I am in my last year of college. I am always behind on school, or work, or something. Reading has begun to feel like a chore, after four years of doing it for not-so-much-pleasure-but-more-so-to-get-information-which-I-will-then-have-to-incorporate-into-a-paper-or-something purposes. So it is not an exaggeration when I say that reading Jen Spyra’s new short story collection, “Big Time,” was a breath of fresh air (after spending the better part of my last four years in the basement of a library). 

I got to curl up with the book and sit down with Jen to talk about it—and I’ll tell you about both. 

“Big Time” gave me the adult version of the feeling I used to have as a kid person in the Bridgewater,  New Jersey public library. Sitting in a large velvety purple armchair, underneath a poster of “The Tale of Despereaux,” reading Roald Dahl’s “BFG” (again), eating a slice of orange (not allowed)—and without a care in the world. Just like that—Jen Spyra’s anthology takes readers into her universe, and lets us forget, for just that moment, everything else.

Spyra’s style actually reminds me of Dahl’s. Mystical, quick, and a little dark. Each story is its own spectacle and commands attention, like LED light displays at a county fair. It’s all just very charming, which is why I think if you’re considering reconnecting with your younger self, but in an adult way, this book is your chance to do so. 

More about Jen: She’s a comedy writer with credits including Late Night with Stephen Colbert, The Onion, and The New York Times. She Zooms (at least in my experience) from what looks like the world’s best-curated beige living room—though her personality and laugh are DEFINITELY not beige. She is nice enough to ask me t how my senior year of college is going, and relate it to her own time at Barnard. Talking to her, I feel as comfy as I did in that purple (definitely not beige) armchair in Bridgewater.  

I ask her if working in a writer’s room informed her short stories. She laughs, recalling the pretty standard experience of having her ideas or sketches not make it to production—but notes that some of those failed sketches actually turned into stories in the book.
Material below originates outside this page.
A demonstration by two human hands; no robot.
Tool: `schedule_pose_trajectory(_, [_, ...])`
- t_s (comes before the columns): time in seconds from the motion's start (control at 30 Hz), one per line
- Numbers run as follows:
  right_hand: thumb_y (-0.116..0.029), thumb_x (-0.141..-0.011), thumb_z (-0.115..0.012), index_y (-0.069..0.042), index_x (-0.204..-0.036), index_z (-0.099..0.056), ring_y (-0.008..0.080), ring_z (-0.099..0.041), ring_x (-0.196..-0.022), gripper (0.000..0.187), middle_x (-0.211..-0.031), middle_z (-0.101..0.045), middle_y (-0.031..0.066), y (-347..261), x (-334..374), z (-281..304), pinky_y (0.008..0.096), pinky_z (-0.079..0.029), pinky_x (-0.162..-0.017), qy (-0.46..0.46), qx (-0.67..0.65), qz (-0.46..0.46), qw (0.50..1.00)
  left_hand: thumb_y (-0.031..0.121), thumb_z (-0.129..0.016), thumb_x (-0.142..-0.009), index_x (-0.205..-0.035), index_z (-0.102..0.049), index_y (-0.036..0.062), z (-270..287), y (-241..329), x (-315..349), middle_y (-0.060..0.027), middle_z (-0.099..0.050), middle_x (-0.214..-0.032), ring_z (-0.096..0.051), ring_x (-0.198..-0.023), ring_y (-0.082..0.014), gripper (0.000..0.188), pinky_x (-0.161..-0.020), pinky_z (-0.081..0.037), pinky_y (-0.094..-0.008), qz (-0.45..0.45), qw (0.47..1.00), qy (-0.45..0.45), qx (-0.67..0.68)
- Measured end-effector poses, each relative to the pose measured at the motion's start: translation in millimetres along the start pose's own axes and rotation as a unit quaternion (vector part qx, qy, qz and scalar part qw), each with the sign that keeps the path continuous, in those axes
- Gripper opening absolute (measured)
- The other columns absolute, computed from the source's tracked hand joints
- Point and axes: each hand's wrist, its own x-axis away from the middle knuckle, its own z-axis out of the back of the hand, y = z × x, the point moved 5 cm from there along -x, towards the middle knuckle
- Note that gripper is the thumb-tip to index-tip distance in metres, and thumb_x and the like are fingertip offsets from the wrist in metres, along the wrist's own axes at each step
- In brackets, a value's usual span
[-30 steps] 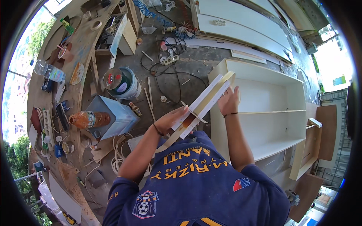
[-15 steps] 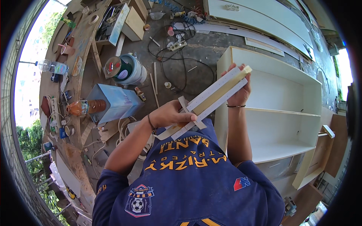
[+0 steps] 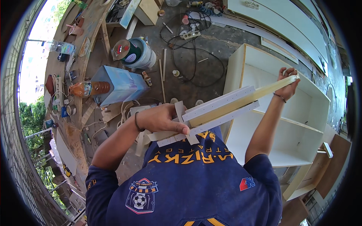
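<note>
My left hand [image 3: 162, 119] is closed round the lower end of a pair of long white strips [image 3: 224, 119] dotted with small holes, its thumb pressed on top. Between the strips lies a pale yellow, glossy strip [image 3: 269, 87]. My right hand [image 3: 288, 83] grips that strip's far end, well beyond the white ones, out over the cabinet. Short pale tape-like pieces [image 3: 180, 110] cross the bundle and stick out round my left hand. What lies under my left palm is hidden.
A white open cabinet carcass [image 3: 233, 69] lies on the right. To the left stand a blue box-like container [image 3: 122, 88], a bottle of orange-brown liquid [image 3: 90, 89], a bucket [image 3: 149, 58] and a cluttered wooden bench [image 3: 87, 64]. Dark cables [image 3: 195, 56] loop over the floor ahead.
My right hand has moved right and away from my left, drawing the yellow strip out past the white strips. My left hand still holds the lower end, and the view has shifted slightly.
</note>
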Motion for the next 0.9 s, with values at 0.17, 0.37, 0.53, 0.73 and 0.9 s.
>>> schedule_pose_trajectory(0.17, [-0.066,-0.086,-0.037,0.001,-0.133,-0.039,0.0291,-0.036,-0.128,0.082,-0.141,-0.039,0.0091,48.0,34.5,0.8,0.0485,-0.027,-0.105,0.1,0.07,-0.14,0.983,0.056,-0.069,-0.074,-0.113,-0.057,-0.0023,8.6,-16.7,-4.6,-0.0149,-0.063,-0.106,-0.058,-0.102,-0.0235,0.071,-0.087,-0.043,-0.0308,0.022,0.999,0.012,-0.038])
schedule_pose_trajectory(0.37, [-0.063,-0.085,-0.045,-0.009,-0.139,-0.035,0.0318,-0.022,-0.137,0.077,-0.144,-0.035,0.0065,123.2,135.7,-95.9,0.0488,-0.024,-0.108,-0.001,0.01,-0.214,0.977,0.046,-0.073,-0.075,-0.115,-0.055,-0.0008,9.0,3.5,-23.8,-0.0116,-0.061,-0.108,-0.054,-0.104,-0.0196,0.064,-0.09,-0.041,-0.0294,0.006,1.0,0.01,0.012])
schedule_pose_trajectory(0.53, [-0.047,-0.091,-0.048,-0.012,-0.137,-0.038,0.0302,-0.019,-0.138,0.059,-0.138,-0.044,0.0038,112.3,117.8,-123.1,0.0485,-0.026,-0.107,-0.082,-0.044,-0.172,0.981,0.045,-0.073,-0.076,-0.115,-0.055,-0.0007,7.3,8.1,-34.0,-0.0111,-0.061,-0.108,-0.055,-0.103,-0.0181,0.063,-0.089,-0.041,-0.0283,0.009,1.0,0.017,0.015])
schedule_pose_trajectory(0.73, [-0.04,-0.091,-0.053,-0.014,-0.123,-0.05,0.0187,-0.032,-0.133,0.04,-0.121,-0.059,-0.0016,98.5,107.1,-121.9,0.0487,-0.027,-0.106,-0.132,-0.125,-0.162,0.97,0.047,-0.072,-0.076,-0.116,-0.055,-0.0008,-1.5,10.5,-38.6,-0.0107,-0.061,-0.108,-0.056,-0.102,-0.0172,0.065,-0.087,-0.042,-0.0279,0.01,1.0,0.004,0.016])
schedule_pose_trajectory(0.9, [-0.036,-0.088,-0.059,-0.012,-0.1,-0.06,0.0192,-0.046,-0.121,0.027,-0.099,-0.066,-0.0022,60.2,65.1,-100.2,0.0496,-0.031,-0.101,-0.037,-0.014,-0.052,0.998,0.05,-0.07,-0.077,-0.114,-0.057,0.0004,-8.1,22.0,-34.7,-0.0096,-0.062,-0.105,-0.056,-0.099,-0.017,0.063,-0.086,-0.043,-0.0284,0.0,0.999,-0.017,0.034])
That’s why writing a book meant that, this time, she says, she could “make it exactly what she wanted.” 

Jen still works stuff from the scrap heap into new writing “all the time.” she adds. “I’ve picked things up that are many years old and been like, hmm, I’m actually going to run with that one now. And I’ve cannibalized things…maybe jokes that were cut that I love from sketches that actually slotted into stories. I am so used to it because you only have one little brain…you’ve got to use whatever you can get.”

That last part especially resonated with me personally. I, too, only have “one little brain.” 
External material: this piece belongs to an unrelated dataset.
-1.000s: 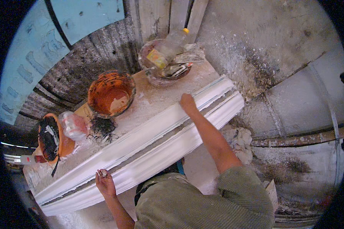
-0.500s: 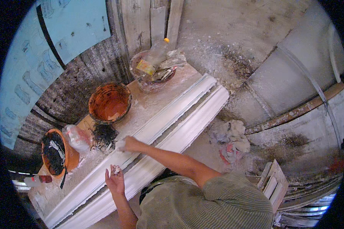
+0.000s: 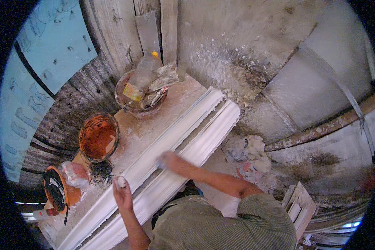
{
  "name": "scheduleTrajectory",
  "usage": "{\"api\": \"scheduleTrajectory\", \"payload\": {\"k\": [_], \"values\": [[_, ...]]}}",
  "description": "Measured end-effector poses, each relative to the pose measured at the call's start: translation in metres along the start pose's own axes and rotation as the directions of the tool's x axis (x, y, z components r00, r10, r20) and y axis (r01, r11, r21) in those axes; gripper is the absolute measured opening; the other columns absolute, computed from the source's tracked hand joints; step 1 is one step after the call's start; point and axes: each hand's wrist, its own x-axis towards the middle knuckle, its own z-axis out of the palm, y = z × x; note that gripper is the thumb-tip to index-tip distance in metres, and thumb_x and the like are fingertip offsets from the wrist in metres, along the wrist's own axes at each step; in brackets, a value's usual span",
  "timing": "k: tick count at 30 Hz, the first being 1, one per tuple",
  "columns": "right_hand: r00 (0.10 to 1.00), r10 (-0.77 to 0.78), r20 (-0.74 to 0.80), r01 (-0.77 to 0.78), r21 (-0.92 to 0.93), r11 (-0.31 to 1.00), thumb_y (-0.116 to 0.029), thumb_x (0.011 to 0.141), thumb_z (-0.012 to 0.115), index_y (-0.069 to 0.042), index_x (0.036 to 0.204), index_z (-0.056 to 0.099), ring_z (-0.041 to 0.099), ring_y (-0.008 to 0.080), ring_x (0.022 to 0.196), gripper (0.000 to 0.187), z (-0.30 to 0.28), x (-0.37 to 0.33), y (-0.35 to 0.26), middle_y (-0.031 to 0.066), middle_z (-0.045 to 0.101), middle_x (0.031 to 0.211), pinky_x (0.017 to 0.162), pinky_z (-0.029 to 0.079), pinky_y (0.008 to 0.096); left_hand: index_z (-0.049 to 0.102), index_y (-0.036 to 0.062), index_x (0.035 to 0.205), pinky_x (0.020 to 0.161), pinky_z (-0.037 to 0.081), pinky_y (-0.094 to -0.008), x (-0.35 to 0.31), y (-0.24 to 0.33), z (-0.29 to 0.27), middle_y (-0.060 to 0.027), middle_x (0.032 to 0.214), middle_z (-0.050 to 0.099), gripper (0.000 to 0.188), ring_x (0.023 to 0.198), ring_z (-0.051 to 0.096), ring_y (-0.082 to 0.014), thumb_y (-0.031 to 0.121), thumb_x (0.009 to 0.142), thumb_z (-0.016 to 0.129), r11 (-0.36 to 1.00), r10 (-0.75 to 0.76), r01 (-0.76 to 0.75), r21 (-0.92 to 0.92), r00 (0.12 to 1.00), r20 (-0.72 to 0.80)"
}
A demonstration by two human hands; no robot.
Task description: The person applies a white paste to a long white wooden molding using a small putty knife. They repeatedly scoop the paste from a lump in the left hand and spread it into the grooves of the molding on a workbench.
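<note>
Head view: two long white strips lay side by side on the worktop (image 3: pixel 175 100), slanting from lower left to upper right, a dark gap between them. Far strip (image 3: pixel 187 122), near strip (image 3: pixel 208 135), both ridged lengthwise, rough along the inner edges.

Right hand (image 3: pixel 176 163): over the middle of the strips, blurred. Elbow bent, forearm coming in from lower right, crossing the near strip, pointing left and slightly up. Grip looked curled, knuckles up; something bluish-grey showed at the fingers, too smeared to name. Can't tell if the grip was pinching it, or if the hand touched the strip.

Left hand (image 3: pixel 123 198): lower left of the right one, in front of the far strip. Forearm nearly upright from the lower edge, palm side turned up, fingers bent upward. Grip held a small white lump (image 3: pixel 121 181) near the fingertips; exact finger contact too small to tell. Lump was apart from the right hand.

Behind the strips: orange bucket (image 3: pixel 98 139), black-stained, with a dark tangle (image 3: pixel 101 170) just beside it; clear bag (image 3: pixel 75 174) next to an orange pot (image 3: pixel 73 193); basin (image 3: pixel 120 89) farther back with a yellow-capped bottle (image 3: pixel 149 68) leaning in it.
</note>
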Motion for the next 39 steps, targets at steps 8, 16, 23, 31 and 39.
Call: {"api": "scheduleTrajectory", "payload": {"k": [8,16,23,31,39], "values": [[0.419,0.546,-0.725,-0.895,-0.227,0.385,-0.040,0.083,0.072,0.006,0.103,0.067,0.066,0.0431,0.093,0.051,-0.277,-0.097,0.317,0.0269,0.069,0.095,0.083,0.052,0.0497,0.062,0.0018,0.112,0.101,0.046,-0.0428,-0.043,-0.038,0.073,-0.0097,0.098,0.066,0.028,0.090,0.063,-0.0224,0.026,0.097,0.061,0.997,0.009,-0.011,-0.072,1.000,-0.021],[0.488,0.483,-0.727,-0.854,-0.285,0.435,-0.039,0.081,0.075,0.005,0.096,0.069,0.067,0.0443,0.093,0.047,-0.307,-0.081,0.340,0.0270,0.069,0.093,0.083,0.054,0.0493,0.065,0.0001,0.102,0.089,0.050,-0.0372,-0.061,-0.066,0.074,-0.0100,0.085,0.066,0.023,0.084,0.062,-0.0221,0.022,0.097,0.060,0.997,0.026,-0.039,-0.063,0.980,-0.196],[0.753,0.437,-0.491,-0.657,-0.599,0.458,-0.025,0.077,0.073,0.004,0.086,0.068,0.066,0.0437,0.087,0.031,-0.263,-0.064,0.316,0.0264,0.068,0.087,0.080,0.055,0.0478,0.065,0.0010,0.101,0.087,0.051,-0.0374,-0.067,-0.032,0.066,-0.0104,0.088,0.066,0.021,0.085,0.063,-0.0224,0.021,0.098,0.059,0.996,0.039,-0.047,-0.069,0.992,-0.116],[0.748,0.535,-0.392,-0.662,-0.379,0.647,-0.012,0.080,0.063,0.005,0.082,0.066,0.066,0.0452,0.082,0.018,-0.076,-0.043,0.166,0.0291,0.066,0.084,0.075,0.054,0.0520,0.064,0.0013,0.098,0.092,0.052,-0.0386,-0.096,0.034,0.003,-0.0101,0.086,0.065,0.018,0.084,0.064,-0.0228,0.018,0.096,0.060,0.996,0.025,-0.035,-0.082,0.993,-0.116],[0.797,0.544,-0.261,-0.591,-0.155,0.791,-0.015,0.088,0.055,0.004,0.084,0.065,0.064,0.0443,0.083,0.022,0.153,-0.013,-0.040,0.0259,0.066,0.086,0.077,0.052,0.0529,0.062,0.0022,0.099,0.093,0.054,-0.0408,-0.120,0.070,-0.088,-0.0092,0.092,0.066,0.014,0.093,0.066,-0.0254,0.014,0.091,0.065,0.999,-0.017,0.024,0.032,0.982,-0.188]]}}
The mini-murder mystery “Dinner at Eight” is one of my favorite stories in the book. Not a spoiler: The narrator keeps switching as the story progresses. Did I mention that every character can hear the others’ internal monologues? For example, Miss Hadley takes over narrating when the colonel turns out to be sexist, but when she turns out to be ableist, she loses the gig too. This is typical of Spyra’s style: taking a typical convention and spinning it on its head. This story in particular raised some bigger questions like: Who is in control of the stories we tell? And what influence does that have on what story we eventually read?
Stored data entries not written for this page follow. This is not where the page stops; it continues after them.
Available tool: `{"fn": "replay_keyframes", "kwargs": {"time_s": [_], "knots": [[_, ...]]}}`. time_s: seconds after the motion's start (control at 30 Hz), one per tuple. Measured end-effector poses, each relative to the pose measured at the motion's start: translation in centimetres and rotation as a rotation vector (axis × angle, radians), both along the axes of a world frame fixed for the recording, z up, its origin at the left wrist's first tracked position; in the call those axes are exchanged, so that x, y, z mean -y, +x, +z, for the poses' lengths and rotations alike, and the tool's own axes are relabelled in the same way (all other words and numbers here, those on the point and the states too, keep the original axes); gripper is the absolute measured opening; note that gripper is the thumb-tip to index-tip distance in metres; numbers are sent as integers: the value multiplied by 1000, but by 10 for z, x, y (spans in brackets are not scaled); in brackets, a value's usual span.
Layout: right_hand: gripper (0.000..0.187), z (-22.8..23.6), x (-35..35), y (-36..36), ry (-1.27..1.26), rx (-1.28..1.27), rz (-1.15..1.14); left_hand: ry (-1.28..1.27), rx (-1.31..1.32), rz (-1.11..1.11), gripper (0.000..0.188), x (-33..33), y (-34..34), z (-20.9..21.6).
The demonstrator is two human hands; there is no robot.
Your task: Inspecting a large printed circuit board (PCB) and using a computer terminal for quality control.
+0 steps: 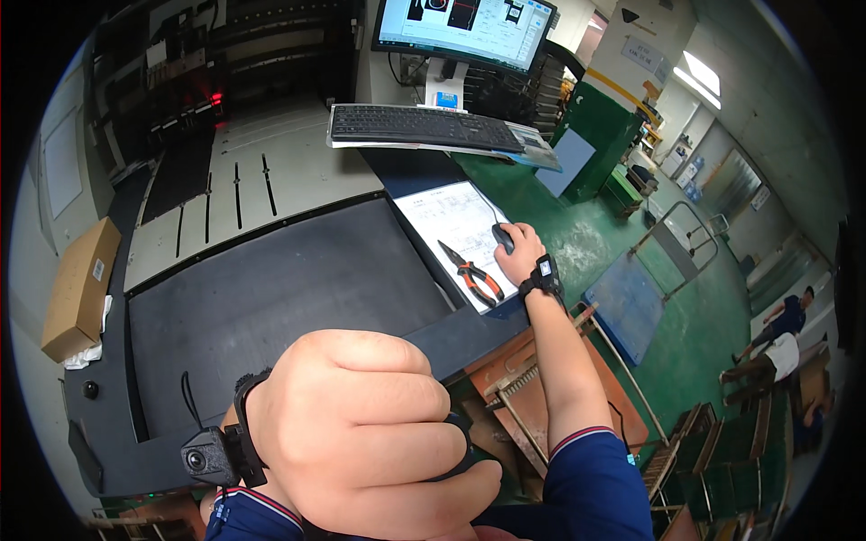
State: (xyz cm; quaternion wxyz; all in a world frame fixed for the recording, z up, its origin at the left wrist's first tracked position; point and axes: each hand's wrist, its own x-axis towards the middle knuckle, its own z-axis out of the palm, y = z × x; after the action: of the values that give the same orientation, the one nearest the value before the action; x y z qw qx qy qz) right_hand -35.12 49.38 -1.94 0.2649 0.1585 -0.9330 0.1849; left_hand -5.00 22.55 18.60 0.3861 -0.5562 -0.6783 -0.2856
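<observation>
- While the right hand [521, 252] lay stretched out on the desk [271, 288], its grip was curled together over a dark computer mouse [502, 237], which sat on a white printed sheet [451, 221] at the desk's right edge.
- The left hand [361, 433] was held up close to the camera, its grip clamped into a fist around a small black object [462, 442]; too little of that object showed to tell what it was.
- Both wrists carried black strapped devices.
- Just beside the mouse hand, on the same sheet, lay pliers [474, 275] with orange and black handles, not touching the hand.
- Farther back stood a black keyboard [424, 126] and a monitor [465, 32]; a cardboard box [79, 288] rested well apart at the left.
- As a judgement: a sweep of the mouse toward the person could knock the pliers, since they lay so near; pushed to the sheet's edge, they might fall to the green floor [686, 298].
- The mouse itself sat close to the desk's rim, so a careless pull might drag it off.
</observation>
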Motion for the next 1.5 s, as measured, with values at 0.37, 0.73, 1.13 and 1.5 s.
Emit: {"fn": "replay_keyframes", "kwargs": {"time_s": [0.37,0.73,1.13,1.5], "knots": [[39,3,2,2,-6,7,-3,-23,25,-24,22,2,0,2],[40,1,2,1,0,-13,7,22,23,-7,7,-4,3,-5],[39,1,1,0,4,-17,-1,37,74,-14,14,-6,5,-4],[39,-8,1,0,-35,-16,15,-75,50,3,6,1,-1,1]]}}
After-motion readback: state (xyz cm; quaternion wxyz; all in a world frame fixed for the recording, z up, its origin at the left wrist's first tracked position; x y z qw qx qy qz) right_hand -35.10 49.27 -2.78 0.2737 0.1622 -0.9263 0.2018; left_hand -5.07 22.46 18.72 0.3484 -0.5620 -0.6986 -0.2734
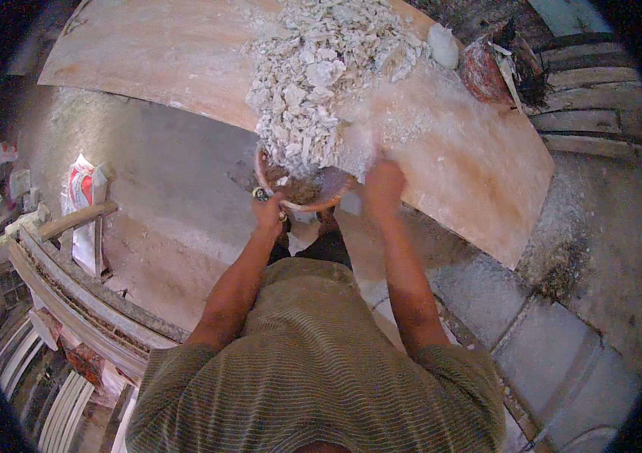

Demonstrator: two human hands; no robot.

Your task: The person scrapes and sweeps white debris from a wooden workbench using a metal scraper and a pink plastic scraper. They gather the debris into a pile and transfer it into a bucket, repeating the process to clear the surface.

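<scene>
A pile of pale, broken flakes and chunks (306, 83) lies on a wide, dusty board (479, 177). Under the board's near edge is a round reddish-brown basin (330, 204), with dark crumbly material and a few pale bits inside. My left hand (268, 214) is closed on the basin's near-left rim, a ring showing on a finger. On the basin's right, at the board's edge, my right hand (384, 183) is closed like a fist and blurred. A pale, flat blurred shape (357, 149) stands beside it against the flakes; its kind is unclear.
A red and white sack (85, 211) stands at the left near a wooden frame (79, 283). At the board's far right corner are a white lump (442, 45) and a reddish bag (484, 73). Stacked planks (592, 98) lie beyond, and debris (562, 264) covers the floor at right.
</scene>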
The big questions and fast pace seem deliberate (and they work). Like any deft TV writer, Spyra thinks of her audience. She asks “Is this entertaining? Am I losing you? Am I boring you? Is it funny enough? Is it interesting enough?” She says she thinks of her own friends and wonders “Will they think it’s funny?”

Spoiler: Yes! “There’s been an outpouring of friends and people that I respect telling me they’re into it,” she says, adding that reviews from other authors like Patricia Lockwood and Catherine  Cohen “keep me alive.”

At the end of our sweet chat I want nothing more than to know how I could one day do what Spyra does. How can a newer writer like me become a comedy writer and author as illustrious as…Jen Spyra? I am hoping for a secret formula or maybe insight into a particular day of the month in which I should stand under the full moon and say a specific word. No such luck. But I do get sound and actionable advice. 

“The first and the biggest thing is to really steep yourself in work that you think is good,” Spyra says.”You write in the style of people you admire, but eventually that morphs into your own unique voice.” And then pitch, she says. “Make sure you’re submitting to places! Then you build a little body of work. The only thing is you have to make sure that you are writing and forcing yourself to write.” 

So there you have it. Write, write, write—and when you’re not writing, read Jen Spyra’s “Big Time.” Ideally, in a nice velvety chair.